Alberta Premier Danielle Smith said a new oil pipeline to the West Coast is increasingly likely to move forward to transport bitumen [1].

This proposal represents a significant shift in energy infrastructure strategy, as the province seeks to secure new export routes for its bitumen while requesting taxpayer support to fund the massive project [2, 3].

The proposed pipeline carries a price tag of 35 billion CAD [1]. The Alberta government said the project is a strong investment that would create major economic opportunities by delivering resources to West Coast export markets [3, 4].

According to reports, the project route would pass through southern British Columbia [2, 4]. This specific path has already drawn concern from leaders in the B.C. interior region regarding the potential impacts on their communities [4].

The timeline for the proposal has seen some volatility. The province had originally pledged to submit a formal proposal by July 1, 2024 [5]. While some reports indicated the update was postponed, other sources said the Alberta government submitted the pipeline project on a Thursday [5, 6].

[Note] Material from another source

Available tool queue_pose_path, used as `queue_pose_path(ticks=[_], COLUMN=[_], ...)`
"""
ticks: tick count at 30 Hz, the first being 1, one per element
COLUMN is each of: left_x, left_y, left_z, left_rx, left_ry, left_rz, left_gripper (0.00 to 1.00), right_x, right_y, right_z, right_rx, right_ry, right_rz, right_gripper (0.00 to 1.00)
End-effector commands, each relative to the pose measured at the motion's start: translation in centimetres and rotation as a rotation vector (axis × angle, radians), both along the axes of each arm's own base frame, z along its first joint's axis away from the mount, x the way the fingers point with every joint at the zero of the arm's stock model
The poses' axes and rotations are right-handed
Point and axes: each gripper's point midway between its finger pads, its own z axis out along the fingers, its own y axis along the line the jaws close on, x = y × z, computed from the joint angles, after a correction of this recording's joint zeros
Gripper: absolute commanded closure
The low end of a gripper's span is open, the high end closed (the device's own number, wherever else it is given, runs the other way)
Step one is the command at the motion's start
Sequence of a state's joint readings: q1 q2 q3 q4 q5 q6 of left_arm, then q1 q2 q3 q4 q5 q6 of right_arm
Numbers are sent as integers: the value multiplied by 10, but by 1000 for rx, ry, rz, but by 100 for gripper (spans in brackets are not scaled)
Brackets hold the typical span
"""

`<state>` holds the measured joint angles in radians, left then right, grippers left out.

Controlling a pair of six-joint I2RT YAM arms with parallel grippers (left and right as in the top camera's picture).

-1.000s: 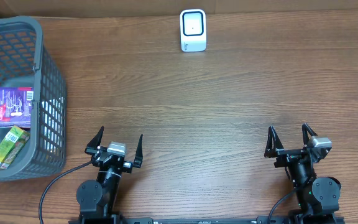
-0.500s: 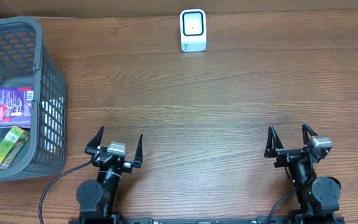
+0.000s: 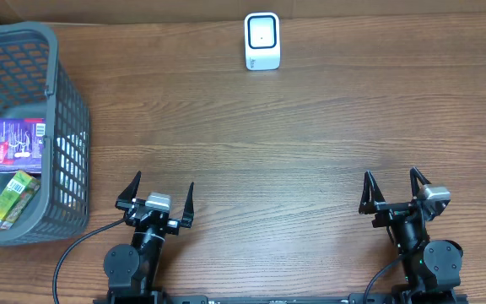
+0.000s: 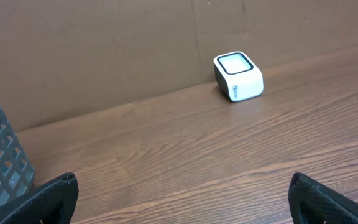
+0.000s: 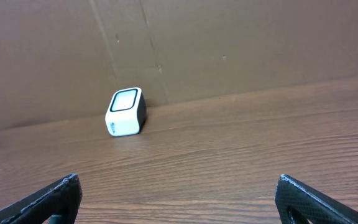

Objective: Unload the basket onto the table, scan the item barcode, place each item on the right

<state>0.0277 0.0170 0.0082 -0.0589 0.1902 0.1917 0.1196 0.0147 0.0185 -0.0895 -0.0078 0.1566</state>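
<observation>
**Desk:** Where's the item?

**Me:** I see two candidates, both inside the dark grey plastic mesh basket [image 3: 67,110] at my far left. One is a flat purple cardboard carton [image 3: 17,143] lying face up. Just nearer to me lies a slim green and yellow packet [image 3: 11,200].

**Desk:** Which way do they point?

**Me:** The carton sits about square to the basket walls, with a barcode showing at its far right corner. I can't call its long axis. The packet's long axis runs diagonally, near-left to far-right, with a barcode towards its far end.

**Desk:** What step are you on?

**Me:** Nothing begun, I judge. The small white boxy scanner [image 3: 262,40] stands at the far edge of the brown wood-grain surface [image 3: 294,143], well apart from the basket, with its window turned upward. My left end effector [image 3: 163,181] and right end effector [image 3: 391,175] sit at the near edge, both spread wide and holding nothing.

**Desk:** Next?

**Me:** I reckon the left arm, being closer, must reach over the rim and down into the basket. It should pinch one item across its narrow side and keep the barcode uncovered.
</observation>
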Motion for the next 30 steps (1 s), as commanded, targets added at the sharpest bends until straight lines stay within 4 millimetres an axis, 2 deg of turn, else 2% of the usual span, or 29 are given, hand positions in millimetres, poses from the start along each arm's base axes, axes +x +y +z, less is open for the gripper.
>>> queue_pose_path(ticks=[1,8,14,17,20,26,30], left_x=[0,0,0,0,0,0,-3], left_y=[1,1,0,1,2,2,2], left_z=[1,1,1,1,7,12,31], left_rx=[19,19,17,-34,-38,-171,-251], left_ry=[-11,-11,-11,-2,-25,-16,-40], left_rz=[7,7,3,8,13,20,19], left_gripper=[0,0,1,0,1,0,0], right_x=[0,0,0,0,-1,-4,-8], right_y=[1,0,0,0,3,7,6], right_z=[-1,-1,8,8,11,26,46], right_rx=[-3,-4,1,1,1,-12,-43], right_ry=[-7,-9,-43,-44,-49,-79,-126], right_rz=[2,-1,-1,-1,14,40,38], right_gripper=[0,0,0,0,0,0,0])
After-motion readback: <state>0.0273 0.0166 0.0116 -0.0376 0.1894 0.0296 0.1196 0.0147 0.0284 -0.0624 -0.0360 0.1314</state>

Premier Smith said the province is seeking public funding for a portion of the costs [1, 2]. The government's push for the pipeline comes as it seeks to diversify its market access and reduce reliance on existing corridors. The project remains subject to further regulatory review and provincial coordination between Alberta and British Columbia [2, 4].

The proposed pipeline carries a price tag of 35 billion CAD.

The proposal highlights the ongoing tension between Alberta's economic reliance on bitumen exports and the environmental and political hurdles of transporting oil through British Columbia. By seeking public funding, the Smith government is attempting to lower the risk for private investors, but this may increase political friction regarding the use of taxpayer money for fossil fuel infrastructure.